Même si je suis un peu plus critique avec tome, je ne boude pas totalement mon plaisir d’avoir eu ce roman entre mes ains et de l’avoir dévoré en deux jours, le lisant même en cours, alors que je ne le fais jamais. J’avais aussi quelques attentes concernant ce livre, sachant que j’attendais la prochaine publication de Dan Brown de pieds fermes. Je voulais un certain renouveau de la « recette », avec l’abandon de partenaires féminines, belles et douées… Raté. La trame varie peu, et c’est dommage. Il y a quelques révélations inattendues, sans pour autant me faire l’effet d’un choc.

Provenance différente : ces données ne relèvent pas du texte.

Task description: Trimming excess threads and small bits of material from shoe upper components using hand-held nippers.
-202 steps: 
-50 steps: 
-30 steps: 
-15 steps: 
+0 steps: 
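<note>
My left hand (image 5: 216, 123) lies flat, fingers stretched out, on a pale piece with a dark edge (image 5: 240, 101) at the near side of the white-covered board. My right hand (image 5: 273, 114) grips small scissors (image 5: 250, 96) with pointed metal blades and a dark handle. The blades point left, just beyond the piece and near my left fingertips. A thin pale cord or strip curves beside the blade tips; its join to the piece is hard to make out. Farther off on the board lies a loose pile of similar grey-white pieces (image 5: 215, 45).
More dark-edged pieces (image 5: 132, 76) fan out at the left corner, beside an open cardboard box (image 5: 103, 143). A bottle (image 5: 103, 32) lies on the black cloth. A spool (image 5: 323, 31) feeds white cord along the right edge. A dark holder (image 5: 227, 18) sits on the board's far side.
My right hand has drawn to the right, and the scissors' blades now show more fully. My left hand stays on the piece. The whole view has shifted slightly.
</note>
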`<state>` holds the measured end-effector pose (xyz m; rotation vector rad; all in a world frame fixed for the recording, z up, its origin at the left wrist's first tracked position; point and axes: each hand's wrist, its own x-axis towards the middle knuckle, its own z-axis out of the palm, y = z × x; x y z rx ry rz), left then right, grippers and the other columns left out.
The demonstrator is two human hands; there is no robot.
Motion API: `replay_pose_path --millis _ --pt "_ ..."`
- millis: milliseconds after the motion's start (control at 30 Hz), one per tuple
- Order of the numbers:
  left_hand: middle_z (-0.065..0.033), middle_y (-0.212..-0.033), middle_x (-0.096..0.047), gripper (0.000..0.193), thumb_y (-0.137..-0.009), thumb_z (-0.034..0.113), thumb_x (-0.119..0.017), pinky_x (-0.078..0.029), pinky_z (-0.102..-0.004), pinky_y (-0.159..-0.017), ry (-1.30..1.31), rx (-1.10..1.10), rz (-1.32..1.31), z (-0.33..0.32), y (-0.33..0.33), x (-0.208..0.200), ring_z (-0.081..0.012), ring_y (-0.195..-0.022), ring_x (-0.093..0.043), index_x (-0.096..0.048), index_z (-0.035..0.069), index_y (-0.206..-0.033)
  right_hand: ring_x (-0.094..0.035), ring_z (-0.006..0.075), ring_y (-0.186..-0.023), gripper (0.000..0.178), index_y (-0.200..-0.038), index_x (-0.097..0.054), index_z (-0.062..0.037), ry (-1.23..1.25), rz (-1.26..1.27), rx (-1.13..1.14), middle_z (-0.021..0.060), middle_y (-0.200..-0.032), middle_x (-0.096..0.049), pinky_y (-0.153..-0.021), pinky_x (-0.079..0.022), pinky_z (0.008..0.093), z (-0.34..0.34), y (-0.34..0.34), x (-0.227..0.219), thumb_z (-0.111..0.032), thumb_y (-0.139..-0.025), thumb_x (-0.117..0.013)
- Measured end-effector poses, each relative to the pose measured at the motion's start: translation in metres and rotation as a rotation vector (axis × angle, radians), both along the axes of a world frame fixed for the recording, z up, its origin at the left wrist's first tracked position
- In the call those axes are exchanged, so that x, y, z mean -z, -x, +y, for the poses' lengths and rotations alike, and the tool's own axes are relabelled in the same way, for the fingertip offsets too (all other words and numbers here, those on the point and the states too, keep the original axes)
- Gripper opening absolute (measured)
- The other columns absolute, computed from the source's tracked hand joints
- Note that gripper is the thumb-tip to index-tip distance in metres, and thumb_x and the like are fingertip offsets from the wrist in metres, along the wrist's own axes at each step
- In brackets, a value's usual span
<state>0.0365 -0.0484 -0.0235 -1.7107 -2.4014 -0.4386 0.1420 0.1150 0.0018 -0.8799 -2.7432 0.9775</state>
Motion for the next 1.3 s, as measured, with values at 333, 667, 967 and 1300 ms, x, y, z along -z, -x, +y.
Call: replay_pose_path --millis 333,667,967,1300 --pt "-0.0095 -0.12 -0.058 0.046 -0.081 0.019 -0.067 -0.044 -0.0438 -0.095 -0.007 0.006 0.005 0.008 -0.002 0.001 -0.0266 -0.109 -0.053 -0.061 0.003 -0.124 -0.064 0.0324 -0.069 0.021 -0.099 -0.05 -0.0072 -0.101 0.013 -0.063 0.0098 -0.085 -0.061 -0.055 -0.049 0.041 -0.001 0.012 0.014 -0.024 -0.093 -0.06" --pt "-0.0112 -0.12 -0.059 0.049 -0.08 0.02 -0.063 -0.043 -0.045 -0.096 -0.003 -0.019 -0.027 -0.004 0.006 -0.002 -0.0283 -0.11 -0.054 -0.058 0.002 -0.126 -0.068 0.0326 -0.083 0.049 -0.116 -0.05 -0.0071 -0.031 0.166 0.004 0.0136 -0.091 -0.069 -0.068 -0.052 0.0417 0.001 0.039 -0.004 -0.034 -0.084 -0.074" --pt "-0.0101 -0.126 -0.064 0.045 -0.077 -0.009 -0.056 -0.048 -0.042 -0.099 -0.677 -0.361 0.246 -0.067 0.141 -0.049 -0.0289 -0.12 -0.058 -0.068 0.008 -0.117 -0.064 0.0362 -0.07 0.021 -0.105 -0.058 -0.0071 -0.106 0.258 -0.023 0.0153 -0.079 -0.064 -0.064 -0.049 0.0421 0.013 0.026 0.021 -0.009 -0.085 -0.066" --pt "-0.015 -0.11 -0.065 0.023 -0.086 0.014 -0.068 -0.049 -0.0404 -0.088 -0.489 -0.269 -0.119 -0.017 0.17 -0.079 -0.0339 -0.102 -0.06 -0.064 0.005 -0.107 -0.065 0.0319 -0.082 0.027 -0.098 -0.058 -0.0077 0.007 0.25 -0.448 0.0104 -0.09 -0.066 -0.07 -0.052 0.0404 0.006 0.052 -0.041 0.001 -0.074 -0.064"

Origine fait partie de ceux que j’ai le moins aimé avec Le symbole perdu. Même si j’ai relevé énormément d’aspects du livre qui m’ont quelque peu déçue, Dan Brown reste un des auteurs que je préfère. Malgré tout, il reste un auteur qui arrive toujours à me divertir, à m’emporter dans des histoires plus rocambolesques les unes que les autres, mais qui me tiennent en haleine du début à la fin. J’ai encore et toujours envie de vivre de telles aventures aux côtés de Langdon, de découvrir les villes qu’il cite et leurs musées. Au final, malgré quelques défauts, n’est-ce pas le principal ? Pour ma part, oui, et je continuerai à le lire aussi longtemps qu’il publiera.